Every time I go to the gas station to buy either tobacco or alcohol the cashier asks to see my valid driver’s license. This would be a fantastic compliment if I was an overly-tan woman in a denim jacket, on my fourth divorce and a Virginia Slim was dangling from my lipstick-caked mouth.
As it happens, however, I am a 32-year-old man-boy who lacks the ability to grow a beard or mustache — oh, I shave, but it’s only for practice.
I understand that most clerks ask for identification as a ridiculous requirement of their job. But for me it just doesn’t stop there. Every once in awhile I get a real Chatty Cathy cashier and they always respond in one of two ways.
Most of the time the clerk will compliment my boyish good looks and I respond with the same manufactured response that I always say, “I’ll take it for as long as I can get it.” I say this because it’s nice and quickly deflects attention away from my youthful appearance.
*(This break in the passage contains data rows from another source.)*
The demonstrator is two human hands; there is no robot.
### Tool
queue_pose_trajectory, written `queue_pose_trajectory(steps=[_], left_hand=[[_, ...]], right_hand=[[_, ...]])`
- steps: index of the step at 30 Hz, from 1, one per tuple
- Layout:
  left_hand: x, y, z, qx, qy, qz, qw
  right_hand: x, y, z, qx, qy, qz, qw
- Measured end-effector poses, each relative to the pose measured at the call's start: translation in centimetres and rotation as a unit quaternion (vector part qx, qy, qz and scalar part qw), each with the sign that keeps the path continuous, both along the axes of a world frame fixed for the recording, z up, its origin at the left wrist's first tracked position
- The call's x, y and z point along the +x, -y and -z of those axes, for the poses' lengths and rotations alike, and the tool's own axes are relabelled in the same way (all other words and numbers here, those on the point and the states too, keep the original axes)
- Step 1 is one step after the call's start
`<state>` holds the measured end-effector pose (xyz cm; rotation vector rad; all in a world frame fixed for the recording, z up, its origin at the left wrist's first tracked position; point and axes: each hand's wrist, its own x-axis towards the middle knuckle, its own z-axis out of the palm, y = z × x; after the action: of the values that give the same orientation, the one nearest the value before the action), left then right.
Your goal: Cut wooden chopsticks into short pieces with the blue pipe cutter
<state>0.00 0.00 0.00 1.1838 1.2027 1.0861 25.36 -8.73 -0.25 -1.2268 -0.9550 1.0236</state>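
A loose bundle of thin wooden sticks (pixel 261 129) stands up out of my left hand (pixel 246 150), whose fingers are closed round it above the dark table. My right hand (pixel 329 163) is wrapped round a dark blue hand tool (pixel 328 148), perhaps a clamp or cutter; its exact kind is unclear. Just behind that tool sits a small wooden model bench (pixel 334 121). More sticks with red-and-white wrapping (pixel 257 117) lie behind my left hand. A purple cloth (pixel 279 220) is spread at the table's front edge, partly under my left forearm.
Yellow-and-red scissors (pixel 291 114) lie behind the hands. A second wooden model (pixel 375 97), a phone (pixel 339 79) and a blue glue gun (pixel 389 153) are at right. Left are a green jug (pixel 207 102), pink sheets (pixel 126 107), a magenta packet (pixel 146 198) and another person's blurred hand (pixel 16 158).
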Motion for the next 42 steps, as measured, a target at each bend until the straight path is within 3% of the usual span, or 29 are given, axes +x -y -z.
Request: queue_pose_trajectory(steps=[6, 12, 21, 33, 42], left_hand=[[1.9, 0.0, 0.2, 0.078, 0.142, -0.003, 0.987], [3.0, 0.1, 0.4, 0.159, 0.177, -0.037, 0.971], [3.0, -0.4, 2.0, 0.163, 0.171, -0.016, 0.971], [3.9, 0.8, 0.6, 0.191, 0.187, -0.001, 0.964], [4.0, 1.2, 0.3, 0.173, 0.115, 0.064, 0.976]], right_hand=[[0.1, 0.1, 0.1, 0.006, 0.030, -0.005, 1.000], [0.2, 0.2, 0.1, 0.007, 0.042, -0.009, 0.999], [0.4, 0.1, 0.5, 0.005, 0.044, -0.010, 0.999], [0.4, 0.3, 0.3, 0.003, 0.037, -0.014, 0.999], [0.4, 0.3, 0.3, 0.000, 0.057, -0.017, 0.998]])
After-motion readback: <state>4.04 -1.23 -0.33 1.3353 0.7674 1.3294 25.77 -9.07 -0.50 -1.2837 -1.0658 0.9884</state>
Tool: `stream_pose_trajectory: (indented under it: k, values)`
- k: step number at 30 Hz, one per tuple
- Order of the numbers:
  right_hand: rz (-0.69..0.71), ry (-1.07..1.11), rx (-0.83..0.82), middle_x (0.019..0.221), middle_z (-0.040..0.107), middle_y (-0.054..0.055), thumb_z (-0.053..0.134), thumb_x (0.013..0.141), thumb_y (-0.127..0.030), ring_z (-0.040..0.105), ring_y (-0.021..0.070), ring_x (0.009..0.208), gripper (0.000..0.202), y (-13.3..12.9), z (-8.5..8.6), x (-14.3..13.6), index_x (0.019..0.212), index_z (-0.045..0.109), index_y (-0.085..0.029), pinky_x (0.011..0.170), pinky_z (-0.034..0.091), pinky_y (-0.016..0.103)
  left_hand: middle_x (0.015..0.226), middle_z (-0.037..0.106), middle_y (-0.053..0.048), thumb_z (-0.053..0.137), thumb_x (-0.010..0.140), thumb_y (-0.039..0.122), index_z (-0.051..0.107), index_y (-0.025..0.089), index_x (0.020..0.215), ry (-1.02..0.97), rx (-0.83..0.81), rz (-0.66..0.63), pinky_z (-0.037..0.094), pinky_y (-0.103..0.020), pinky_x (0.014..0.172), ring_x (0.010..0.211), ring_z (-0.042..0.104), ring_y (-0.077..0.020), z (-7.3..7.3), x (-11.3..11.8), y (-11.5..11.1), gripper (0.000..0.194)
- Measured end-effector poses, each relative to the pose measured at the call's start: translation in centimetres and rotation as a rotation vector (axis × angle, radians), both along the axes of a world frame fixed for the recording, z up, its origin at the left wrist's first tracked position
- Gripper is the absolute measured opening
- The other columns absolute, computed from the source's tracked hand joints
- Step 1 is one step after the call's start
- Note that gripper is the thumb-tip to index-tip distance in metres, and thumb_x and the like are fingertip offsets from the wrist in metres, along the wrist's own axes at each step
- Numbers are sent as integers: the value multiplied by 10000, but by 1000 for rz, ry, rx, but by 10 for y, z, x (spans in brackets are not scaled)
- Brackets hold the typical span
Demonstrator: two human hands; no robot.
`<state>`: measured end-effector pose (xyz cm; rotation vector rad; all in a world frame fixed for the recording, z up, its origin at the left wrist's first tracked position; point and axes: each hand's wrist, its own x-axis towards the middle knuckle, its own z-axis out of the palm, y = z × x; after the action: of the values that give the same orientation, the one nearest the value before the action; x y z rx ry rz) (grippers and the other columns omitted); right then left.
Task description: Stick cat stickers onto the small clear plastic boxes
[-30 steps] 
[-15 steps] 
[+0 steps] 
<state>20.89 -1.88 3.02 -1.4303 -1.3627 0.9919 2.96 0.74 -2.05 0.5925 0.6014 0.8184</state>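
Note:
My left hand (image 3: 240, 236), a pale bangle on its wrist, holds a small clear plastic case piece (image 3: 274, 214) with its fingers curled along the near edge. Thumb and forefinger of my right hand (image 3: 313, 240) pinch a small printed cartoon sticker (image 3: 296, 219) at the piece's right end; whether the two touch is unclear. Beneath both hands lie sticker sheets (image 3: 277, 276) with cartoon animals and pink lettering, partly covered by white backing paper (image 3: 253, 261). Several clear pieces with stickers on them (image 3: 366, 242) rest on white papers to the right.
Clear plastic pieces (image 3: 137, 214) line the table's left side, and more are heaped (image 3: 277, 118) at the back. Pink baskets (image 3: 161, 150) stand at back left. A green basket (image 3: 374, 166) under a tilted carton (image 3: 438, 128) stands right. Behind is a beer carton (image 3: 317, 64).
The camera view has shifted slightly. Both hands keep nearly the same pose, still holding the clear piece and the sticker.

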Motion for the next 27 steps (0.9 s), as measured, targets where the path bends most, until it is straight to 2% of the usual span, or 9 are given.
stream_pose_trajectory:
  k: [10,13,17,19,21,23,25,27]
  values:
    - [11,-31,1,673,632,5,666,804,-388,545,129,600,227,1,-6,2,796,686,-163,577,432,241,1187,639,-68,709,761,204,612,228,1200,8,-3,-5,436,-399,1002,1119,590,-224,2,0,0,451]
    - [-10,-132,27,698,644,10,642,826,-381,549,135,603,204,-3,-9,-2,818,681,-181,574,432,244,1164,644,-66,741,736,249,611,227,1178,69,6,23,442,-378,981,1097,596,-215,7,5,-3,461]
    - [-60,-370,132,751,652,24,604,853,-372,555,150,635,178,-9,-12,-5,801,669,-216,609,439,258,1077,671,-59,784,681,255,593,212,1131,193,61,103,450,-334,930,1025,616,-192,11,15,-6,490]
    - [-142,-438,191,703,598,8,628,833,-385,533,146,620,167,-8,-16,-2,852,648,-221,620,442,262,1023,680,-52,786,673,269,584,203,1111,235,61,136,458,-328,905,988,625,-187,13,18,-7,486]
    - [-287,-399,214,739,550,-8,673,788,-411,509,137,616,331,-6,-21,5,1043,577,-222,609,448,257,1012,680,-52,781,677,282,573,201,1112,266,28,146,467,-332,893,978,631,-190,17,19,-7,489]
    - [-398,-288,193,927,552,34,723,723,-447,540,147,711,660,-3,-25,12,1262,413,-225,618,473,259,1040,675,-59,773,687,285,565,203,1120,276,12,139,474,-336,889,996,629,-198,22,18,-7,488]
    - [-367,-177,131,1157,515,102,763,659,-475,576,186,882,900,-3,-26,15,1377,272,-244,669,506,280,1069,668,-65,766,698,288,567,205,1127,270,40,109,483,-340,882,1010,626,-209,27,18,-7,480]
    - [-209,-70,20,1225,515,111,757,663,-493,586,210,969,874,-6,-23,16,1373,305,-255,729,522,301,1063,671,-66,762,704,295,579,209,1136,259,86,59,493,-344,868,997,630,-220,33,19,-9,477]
I’m not trying to be funny here. Do you think I like being compared to Justin Bieber?
The other way some clerks respond is exactly the way Patti responded the other day at the Marathon when I stopped to buy a tall boy on the way home from work. The beer was mandatory, you see, because I intended on (intended being the operative word) mowing the grass that evening. Like many men, I always feel it absolutely crucial to be slightly intoxicated while operating limb-altering devices.
Yes, clerks just like Patti sometimes threaten to call the police because they dispute the authenticity of my license based solely on my looks. There is a word for that. It’s called discrimination. Actually, it’s called ageism. Oh sure, everybody knows all about racism and sexism, but little old ageism and I are always on the sidelines.
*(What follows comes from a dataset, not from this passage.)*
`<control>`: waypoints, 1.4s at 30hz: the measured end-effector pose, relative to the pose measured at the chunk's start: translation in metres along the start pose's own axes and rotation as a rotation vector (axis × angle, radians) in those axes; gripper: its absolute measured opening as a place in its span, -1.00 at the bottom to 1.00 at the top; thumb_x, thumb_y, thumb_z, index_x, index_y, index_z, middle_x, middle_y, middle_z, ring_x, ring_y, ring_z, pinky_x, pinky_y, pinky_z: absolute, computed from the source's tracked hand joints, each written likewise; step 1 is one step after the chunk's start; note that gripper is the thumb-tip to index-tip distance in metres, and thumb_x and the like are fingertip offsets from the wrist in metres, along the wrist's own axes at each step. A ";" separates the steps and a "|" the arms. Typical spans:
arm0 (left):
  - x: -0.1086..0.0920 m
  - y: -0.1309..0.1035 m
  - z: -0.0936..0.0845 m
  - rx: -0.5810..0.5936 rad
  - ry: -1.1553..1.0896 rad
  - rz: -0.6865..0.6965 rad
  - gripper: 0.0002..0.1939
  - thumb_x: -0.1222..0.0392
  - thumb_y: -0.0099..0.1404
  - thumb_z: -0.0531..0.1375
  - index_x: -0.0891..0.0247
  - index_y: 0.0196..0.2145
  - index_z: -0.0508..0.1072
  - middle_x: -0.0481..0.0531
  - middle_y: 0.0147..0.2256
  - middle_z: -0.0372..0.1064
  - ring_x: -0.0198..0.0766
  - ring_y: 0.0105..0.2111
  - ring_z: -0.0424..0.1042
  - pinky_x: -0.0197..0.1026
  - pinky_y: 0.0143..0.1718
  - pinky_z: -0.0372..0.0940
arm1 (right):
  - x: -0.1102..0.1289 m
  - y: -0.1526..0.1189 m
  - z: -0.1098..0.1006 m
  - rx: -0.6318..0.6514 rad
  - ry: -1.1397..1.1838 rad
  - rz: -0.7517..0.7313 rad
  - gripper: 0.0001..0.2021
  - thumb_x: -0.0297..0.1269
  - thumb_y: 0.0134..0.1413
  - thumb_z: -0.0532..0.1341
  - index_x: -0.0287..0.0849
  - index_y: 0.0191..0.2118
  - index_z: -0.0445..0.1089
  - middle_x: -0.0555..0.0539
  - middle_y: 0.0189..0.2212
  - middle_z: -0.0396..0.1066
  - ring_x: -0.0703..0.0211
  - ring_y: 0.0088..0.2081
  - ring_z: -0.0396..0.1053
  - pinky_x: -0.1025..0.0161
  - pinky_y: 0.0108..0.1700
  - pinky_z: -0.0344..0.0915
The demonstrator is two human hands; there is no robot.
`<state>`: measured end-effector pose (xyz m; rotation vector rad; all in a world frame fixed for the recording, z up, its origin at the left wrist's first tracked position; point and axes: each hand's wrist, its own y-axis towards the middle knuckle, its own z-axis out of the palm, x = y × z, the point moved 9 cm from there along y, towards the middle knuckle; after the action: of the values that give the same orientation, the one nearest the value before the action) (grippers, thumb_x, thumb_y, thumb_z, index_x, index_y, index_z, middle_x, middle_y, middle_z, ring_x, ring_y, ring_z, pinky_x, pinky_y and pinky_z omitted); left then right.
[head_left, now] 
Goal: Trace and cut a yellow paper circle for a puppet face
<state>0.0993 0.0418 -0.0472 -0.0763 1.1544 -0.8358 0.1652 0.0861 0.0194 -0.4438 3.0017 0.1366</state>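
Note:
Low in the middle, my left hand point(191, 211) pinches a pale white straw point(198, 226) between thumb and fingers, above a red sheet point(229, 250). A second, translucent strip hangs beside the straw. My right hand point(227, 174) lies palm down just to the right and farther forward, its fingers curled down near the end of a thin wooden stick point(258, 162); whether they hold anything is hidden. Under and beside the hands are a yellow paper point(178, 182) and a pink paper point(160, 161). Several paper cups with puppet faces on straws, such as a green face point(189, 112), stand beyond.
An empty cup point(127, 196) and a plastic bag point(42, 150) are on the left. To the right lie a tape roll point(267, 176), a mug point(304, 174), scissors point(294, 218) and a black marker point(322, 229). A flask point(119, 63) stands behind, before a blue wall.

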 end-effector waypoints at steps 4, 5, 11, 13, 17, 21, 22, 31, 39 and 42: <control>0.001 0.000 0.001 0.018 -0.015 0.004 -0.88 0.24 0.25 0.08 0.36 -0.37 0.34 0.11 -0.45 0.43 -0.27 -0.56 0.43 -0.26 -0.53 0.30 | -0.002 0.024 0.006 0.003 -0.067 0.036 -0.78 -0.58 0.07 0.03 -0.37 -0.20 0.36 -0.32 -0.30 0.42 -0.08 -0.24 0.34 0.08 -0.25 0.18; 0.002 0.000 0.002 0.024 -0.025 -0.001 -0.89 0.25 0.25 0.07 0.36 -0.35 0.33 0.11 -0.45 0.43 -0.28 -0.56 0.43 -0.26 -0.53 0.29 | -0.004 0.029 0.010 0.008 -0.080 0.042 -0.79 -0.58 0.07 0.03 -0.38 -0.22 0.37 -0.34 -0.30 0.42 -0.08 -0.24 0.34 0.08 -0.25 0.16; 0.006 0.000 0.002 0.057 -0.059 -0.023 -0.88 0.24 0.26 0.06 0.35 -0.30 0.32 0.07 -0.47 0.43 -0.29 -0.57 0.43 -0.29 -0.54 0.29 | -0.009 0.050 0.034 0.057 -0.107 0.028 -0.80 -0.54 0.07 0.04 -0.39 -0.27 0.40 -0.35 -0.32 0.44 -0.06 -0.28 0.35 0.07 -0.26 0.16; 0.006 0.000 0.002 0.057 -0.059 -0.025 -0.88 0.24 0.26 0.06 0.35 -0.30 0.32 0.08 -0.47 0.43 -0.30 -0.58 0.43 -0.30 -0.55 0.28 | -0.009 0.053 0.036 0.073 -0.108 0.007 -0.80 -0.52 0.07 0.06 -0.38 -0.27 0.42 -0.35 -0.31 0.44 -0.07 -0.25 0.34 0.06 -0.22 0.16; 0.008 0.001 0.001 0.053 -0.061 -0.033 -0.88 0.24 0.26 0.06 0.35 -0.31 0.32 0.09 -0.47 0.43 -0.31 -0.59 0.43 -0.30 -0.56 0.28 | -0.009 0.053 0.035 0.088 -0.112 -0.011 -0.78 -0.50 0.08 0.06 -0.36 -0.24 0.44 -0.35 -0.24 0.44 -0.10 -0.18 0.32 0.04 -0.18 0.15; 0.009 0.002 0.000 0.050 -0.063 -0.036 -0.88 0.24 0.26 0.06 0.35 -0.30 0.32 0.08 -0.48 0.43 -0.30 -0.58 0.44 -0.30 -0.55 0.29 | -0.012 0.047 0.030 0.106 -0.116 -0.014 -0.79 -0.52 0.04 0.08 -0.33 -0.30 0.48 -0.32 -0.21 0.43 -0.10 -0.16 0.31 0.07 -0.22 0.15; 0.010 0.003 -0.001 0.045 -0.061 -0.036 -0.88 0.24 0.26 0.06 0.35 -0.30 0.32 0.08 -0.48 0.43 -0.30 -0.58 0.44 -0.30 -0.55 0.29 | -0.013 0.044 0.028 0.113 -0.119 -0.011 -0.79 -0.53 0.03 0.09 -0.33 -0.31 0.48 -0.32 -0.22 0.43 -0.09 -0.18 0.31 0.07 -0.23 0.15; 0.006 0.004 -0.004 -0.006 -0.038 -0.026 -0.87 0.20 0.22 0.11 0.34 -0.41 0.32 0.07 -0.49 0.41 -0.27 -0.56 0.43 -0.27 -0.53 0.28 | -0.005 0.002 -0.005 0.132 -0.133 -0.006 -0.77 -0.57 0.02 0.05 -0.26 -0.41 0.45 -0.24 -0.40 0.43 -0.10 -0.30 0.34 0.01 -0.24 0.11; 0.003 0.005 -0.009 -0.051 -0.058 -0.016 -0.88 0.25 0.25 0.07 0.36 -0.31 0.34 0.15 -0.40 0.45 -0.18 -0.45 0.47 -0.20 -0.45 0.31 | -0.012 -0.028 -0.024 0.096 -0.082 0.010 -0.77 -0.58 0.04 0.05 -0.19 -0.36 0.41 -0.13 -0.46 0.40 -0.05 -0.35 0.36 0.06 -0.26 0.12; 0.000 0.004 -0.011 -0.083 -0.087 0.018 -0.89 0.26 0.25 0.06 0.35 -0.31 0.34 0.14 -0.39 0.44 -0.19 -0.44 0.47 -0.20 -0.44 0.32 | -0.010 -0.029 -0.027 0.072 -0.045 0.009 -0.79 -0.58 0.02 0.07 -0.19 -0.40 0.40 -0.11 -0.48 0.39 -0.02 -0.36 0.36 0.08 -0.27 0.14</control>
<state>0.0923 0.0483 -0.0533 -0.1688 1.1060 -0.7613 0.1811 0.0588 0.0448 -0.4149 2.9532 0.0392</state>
And I’ve dealt with ageism my entire. My parents took advantage of it when I was a kid because well into my pubescent years I convincingly looked the part of “children 10 and under eat free.”
As an adult the discrimination became almost unbearable. Once a movie usher attempted to kick me out of a scary R-rated movie because he thought I wasn’t 17 or older. That was nine years ago. Another time some religious folks came to my door and specifically asked me, “May we please speak to your parents.” That was last week.
Shouldn’t I be able to go into a gas station, mind my own business and buy a 16-ounce beverage without someone threatening to call the police on me based on how I look? Thank God that George Zimmerman wasn’t behind me in line at the time.
Suddenly, Patti turned into Sherlock Holmes and for a split-second thought she grew a brain.
“You don’t look anything like your picture,” Patti coughed and what appeared to be a cigarette butt tumbled out of her mouth.
“Let me bounce this theory off you,” I smirked. “What if — and I’m just talking out loud here — that sometime in the last three and a half years I got my haircut and changed my clothes on at least one occasion, possibly more, Patti?”
“Well,” she said, befuddled, “you aren’t wearing your glasses.”
“Are you being sarcastic, dense or both?” I replied. “I’m not wearing my glasses, but I’m also no longer slicking my hair back like Eddie Munster.”
“What are the police going to say if they come here and look at this?” Patti asked.
“That you’re crazy and to stop wasting their time,” I said.
“How do I know you’re telling the truth?” Patti continued.
“You don’t,” I said suspiciously. “Although I can’t imagine anybody would want to pretend to be me. But you have to ask yourself this question: if I was underage and attempting to buy beer, wouldn’t I be buying a larger quantity than 16 fluid ounces?”
“That’s a good point,” Patti said, eventually coming to a compromise.
I left that day chuckling, humoring myself with two notions.
One, I had no intention of mowing the lawn.
And two, for some reason people want to call the cops on me even when I am acting my own age.